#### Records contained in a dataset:
>>>>

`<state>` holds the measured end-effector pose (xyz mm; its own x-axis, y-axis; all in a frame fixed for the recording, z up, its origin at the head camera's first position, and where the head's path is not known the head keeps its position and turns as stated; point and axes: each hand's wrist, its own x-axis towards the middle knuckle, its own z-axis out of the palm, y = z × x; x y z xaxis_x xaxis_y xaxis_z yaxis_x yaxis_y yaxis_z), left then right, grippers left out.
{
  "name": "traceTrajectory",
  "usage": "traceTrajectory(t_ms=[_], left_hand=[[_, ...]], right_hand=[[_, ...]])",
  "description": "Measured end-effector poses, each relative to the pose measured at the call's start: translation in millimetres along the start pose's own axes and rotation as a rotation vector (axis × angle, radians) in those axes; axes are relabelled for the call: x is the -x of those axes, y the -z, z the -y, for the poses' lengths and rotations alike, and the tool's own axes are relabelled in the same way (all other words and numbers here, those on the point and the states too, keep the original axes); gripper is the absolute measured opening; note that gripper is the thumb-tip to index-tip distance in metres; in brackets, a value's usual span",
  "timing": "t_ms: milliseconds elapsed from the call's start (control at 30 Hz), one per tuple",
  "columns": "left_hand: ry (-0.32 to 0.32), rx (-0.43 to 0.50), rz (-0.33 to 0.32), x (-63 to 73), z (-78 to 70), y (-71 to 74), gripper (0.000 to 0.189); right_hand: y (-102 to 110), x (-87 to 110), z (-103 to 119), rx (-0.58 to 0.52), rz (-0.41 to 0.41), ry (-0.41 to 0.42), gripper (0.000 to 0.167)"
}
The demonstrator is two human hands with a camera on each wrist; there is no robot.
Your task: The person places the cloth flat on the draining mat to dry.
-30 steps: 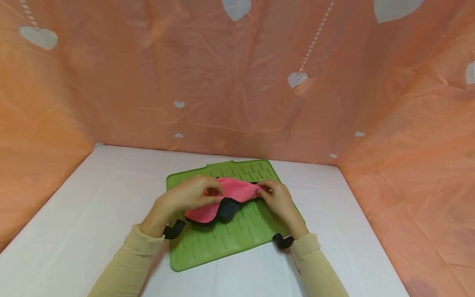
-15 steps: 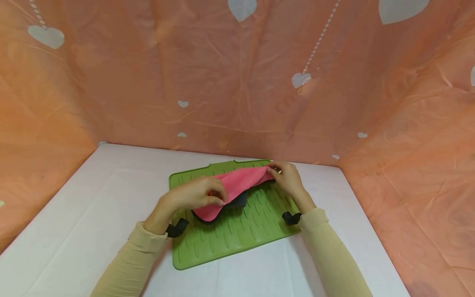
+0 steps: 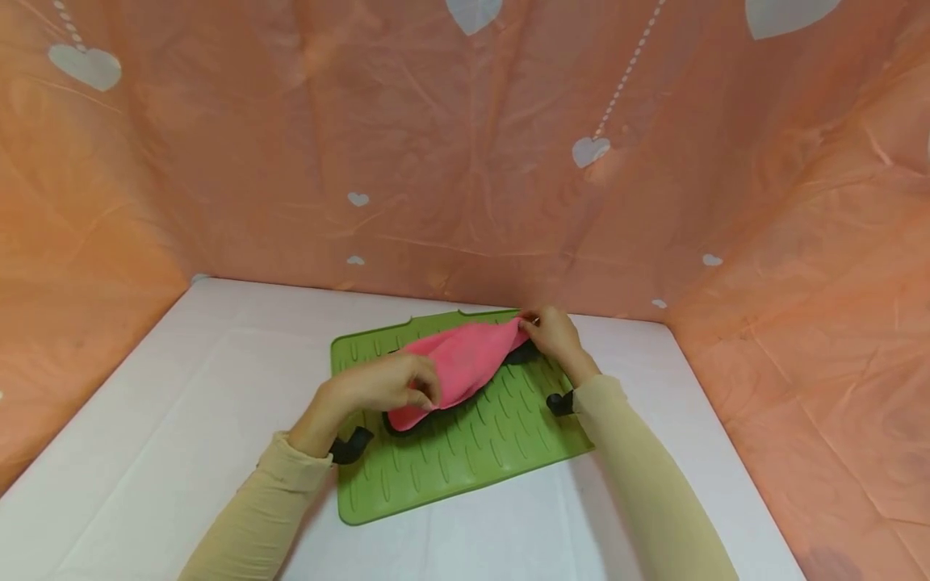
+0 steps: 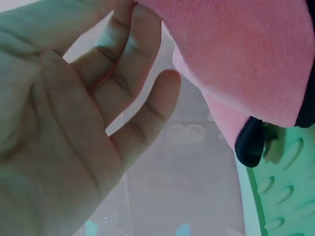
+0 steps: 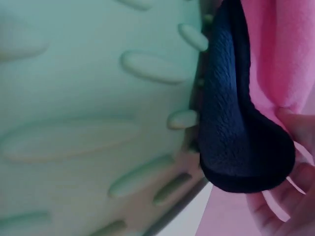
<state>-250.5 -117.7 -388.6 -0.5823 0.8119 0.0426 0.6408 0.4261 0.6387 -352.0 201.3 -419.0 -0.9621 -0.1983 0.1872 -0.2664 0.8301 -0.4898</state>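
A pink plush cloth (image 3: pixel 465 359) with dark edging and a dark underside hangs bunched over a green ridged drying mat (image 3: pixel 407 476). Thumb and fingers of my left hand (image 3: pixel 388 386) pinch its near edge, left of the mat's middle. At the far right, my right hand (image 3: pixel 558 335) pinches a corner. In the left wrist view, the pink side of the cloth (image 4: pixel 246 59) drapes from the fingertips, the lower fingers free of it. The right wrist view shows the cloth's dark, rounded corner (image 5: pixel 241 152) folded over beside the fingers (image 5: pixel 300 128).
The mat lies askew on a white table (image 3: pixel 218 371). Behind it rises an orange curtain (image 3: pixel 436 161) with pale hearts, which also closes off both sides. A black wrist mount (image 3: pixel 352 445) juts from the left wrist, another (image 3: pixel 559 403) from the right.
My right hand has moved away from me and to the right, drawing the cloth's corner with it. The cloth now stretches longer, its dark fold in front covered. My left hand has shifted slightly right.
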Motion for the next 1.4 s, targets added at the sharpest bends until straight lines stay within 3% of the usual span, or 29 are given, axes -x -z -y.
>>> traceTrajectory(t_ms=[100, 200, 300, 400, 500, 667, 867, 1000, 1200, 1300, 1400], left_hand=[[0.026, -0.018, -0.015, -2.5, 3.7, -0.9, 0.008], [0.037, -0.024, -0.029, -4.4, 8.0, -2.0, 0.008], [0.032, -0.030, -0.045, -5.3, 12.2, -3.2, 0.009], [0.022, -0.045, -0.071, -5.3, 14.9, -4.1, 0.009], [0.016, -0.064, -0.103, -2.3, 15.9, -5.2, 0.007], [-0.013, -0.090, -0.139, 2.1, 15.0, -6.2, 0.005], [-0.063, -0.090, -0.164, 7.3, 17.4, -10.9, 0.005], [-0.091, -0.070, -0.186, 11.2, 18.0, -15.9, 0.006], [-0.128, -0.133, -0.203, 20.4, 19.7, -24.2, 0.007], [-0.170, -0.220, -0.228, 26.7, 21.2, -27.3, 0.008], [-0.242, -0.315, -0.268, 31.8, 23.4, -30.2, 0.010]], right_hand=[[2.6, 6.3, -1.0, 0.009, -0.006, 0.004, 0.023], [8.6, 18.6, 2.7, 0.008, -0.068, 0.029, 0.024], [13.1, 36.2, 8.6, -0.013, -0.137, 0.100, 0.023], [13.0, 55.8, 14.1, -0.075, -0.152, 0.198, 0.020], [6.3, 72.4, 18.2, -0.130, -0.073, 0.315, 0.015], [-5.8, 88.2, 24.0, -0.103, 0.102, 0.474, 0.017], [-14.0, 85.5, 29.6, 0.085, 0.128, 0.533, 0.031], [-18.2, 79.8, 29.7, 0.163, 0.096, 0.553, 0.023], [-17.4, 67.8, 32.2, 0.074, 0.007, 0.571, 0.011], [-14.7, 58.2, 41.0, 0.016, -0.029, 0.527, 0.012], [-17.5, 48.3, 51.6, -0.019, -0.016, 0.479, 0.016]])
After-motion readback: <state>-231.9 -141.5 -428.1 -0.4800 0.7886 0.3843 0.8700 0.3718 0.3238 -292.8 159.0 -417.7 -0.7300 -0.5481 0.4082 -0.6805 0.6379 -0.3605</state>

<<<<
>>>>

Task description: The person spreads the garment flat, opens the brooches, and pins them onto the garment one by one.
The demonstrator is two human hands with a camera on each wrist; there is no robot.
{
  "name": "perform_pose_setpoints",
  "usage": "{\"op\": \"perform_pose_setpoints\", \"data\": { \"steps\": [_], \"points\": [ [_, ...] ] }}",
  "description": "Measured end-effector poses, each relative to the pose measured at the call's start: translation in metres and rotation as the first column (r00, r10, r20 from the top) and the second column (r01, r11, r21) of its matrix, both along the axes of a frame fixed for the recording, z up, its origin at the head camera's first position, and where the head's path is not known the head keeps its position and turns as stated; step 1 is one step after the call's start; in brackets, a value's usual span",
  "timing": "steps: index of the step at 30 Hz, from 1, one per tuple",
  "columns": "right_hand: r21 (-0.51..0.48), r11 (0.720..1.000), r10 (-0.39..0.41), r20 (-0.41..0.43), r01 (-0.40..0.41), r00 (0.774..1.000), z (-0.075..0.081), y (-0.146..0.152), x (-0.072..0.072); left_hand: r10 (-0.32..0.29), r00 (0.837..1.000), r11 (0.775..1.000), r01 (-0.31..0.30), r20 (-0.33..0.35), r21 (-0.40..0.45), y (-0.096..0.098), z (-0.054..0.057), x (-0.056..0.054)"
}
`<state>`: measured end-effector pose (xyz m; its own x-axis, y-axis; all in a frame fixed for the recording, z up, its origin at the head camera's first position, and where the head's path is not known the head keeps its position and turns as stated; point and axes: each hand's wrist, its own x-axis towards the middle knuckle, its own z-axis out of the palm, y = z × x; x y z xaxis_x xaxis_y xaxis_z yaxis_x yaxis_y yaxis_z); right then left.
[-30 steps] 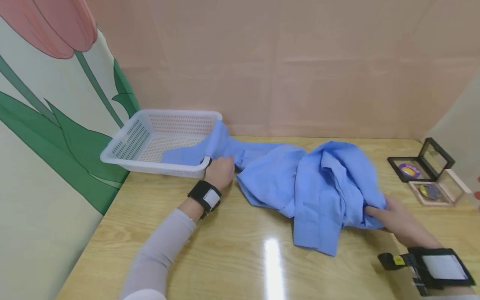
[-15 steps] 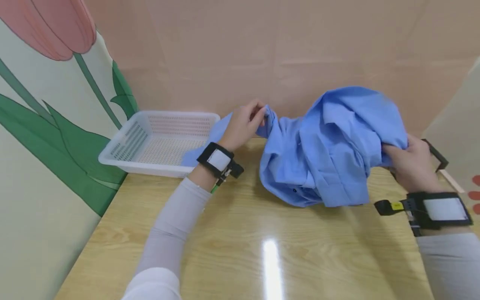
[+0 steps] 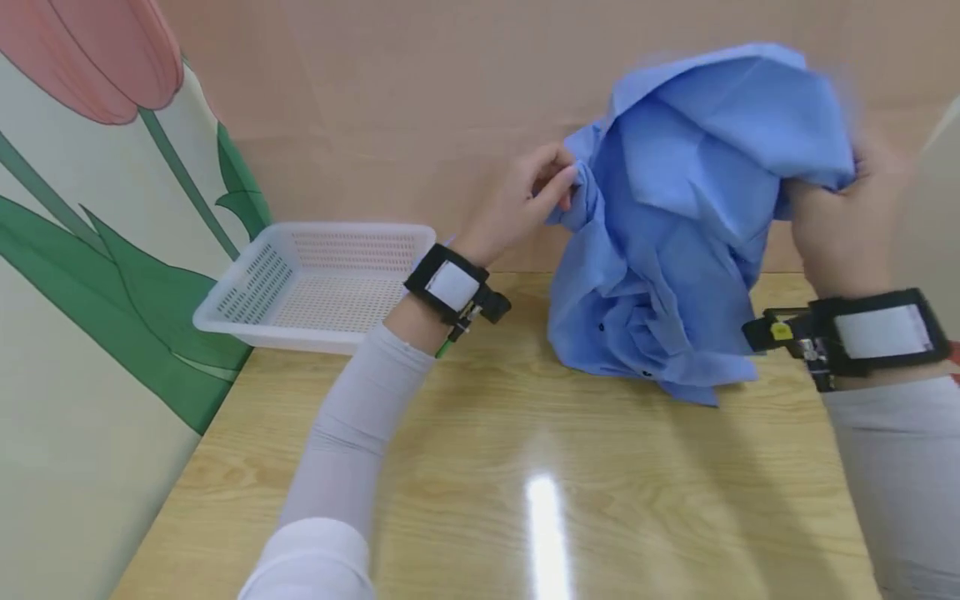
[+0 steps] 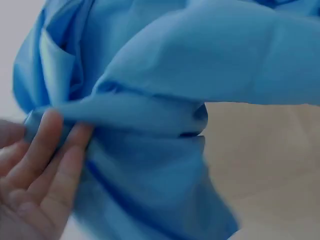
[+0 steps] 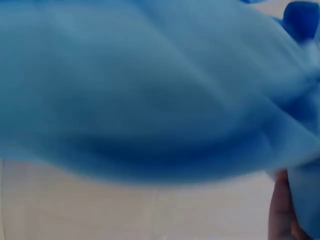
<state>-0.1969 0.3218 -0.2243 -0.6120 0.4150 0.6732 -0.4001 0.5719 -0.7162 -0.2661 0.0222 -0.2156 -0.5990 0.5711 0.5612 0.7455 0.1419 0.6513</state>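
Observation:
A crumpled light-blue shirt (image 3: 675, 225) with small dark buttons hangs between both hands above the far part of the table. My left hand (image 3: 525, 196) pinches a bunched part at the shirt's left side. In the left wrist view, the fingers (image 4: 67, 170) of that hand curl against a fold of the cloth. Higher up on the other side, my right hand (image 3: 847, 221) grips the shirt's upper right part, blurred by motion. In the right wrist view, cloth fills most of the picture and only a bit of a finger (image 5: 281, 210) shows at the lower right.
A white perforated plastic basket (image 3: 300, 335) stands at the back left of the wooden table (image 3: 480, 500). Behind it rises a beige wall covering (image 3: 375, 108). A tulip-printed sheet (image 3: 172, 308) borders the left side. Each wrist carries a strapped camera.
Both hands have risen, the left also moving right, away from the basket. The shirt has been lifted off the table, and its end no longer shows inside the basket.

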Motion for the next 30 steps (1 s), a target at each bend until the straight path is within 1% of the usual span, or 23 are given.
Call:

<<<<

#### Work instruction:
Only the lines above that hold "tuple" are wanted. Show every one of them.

#### Exercise answer:
  "timing": "t_ms: milliseconds elapsed from the call's start (control at 30 Hz), one per tuple",
  "timing": "steps: index of the step at 30 Hz, from 1, one per tuple",

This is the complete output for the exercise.